Thread: issues in float division a/b

  1. #1
    Registered User
    Join Date
    May 2006
    Posts
    1,579

    issues in float division a/b

    Hello everyone,


    If a and b are both float (or double, I think it does not matter?), and I want to calculate a/b. I am wondering whether there will be any issues which make the calculation result in-accurate compared with the calculation result by-hand (on a paper). :-)

    For example, if a is too big, or if b is too small? If such issue exists, what is the best practices to calculate a/b?


    thanks in advance,
    George

  2. #2
    Confused Magos's Avatar
    Join Date
    Sep 2001
    Location
    Sweden
    Posts
    3,145
    There's always a risk that a floating point operation results in loss due to the finite precision of computers. However I very much doubt you'll get problems with this, unless you work for NASA or something, where precision is cruical .

    In general you should always using double instead of float since internally on the (modern) processor they're treated the same. The only reason to choose float would be for storage reasons (like saving to a file), since it uses 4 instead of 8 bytes.
    MagosX.com

    Give a man a fish and you feed him for a day.
    Teach a man to fish and you feed him for a lifetime.

  3. #3
    Registered User
    Join Date
    May 2006
    Posts
    1,579
    Thanks Magos,


    Quote Originally Posted by Magos View Post
    There's always a risk that a floating point operation results in loss due to the finite precision of computers. However I very much doubt you'll get problems with this, unless you work for NASA or something, where precision is cruical .

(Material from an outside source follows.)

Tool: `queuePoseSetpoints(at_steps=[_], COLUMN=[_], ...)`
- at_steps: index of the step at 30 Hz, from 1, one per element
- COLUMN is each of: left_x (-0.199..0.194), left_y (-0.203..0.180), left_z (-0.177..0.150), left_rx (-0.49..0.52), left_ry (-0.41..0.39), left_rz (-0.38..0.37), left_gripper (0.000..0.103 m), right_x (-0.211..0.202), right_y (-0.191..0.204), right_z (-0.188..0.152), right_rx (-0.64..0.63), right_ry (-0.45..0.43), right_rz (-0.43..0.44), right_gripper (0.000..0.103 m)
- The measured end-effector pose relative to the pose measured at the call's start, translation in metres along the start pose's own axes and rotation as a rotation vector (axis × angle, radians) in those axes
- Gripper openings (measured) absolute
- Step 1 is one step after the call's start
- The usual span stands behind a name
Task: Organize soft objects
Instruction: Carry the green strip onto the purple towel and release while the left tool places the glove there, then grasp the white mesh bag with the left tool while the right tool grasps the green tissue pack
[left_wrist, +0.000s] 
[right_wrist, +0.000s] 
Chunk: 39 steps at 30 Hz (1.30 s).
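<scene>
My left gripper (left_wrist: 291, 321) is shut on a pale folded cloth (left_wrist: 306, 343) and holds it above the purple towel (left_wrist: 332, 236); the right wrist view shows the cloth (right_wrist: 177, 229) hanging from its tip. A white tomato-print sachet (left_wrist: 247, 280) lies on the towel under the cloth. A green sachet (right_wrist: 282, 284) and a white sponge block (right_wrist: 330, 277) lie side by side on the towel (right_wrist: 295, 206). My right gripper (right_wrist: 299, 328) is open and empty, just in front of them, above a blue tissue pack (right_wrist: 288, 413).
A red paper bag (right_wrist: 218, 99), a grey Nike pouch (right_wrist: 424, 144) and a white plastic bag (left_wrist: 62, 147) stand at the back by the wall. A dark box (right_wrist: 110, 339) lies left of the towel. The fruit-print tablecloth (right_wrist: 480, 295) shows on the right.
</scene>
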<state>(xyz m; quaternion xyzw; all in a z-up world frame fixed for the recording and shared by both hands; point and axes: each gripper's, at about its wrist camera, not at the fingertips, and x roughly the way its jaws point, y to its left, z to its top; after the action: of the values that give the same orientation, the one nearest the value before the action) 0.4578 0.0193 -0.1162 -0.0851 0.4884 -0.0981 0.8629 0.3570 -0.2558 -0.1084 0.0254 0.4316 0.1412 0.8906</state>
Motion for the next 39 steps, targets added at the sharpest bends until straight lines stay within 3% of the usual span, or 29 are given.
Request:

    In general you should always using double instead of float since internally on the (modern) processor they're treated the same. The only reason to choose float would be for storage reasons (like saving to a file), since it uses 4 instead of 8 bytes.
    I do not understand what means "they're treated the same", but size of storage is not the same -- "it uses 4 instead of 8 bytes"? What do you mean treated the same?


    regards,
    George

  4. #4
    Confused Magos's Avatar
    Join Date
    Sep 2001
    Location
    Sweden
    Posts
    3,145
    When you use a float in a calculation the processor is actually using a double then "cut off" the bits that will not be used in the result.

    A simple example:

    You want to calculate: 0.12f + 3.45f (floats)
    The processor actually calculates: 0.1200 + 3.4500 (doubles)
    The result is: 3.5700 (double)
    The result is cut off and presented to you: 3.57f (float)
    MagosX.com

    Give a man a fish and you feed him for a day.
    Teach a man to fish and you feed him for a lifetime.

  5. #5
    Kernel hacker
    Join Date
    Jul 2007
    Location
    Farncombe, Surrey, England
    Posts
    15,677
    Also note that when dividing floating point, we divide the dividend's mantissa by the divisor's mantissa, then adjust the exponents by subtracting the divisor's exponent from the dividend's. And of course, sign is adjusted to match the combination of the sign's of the dividend and divisor (I believe XOR will perform that correctly).

    So whether the numbers are small or large makes no difference to the actual precision of the result. Obviously, double having more bits meaning a more precise result can be produced.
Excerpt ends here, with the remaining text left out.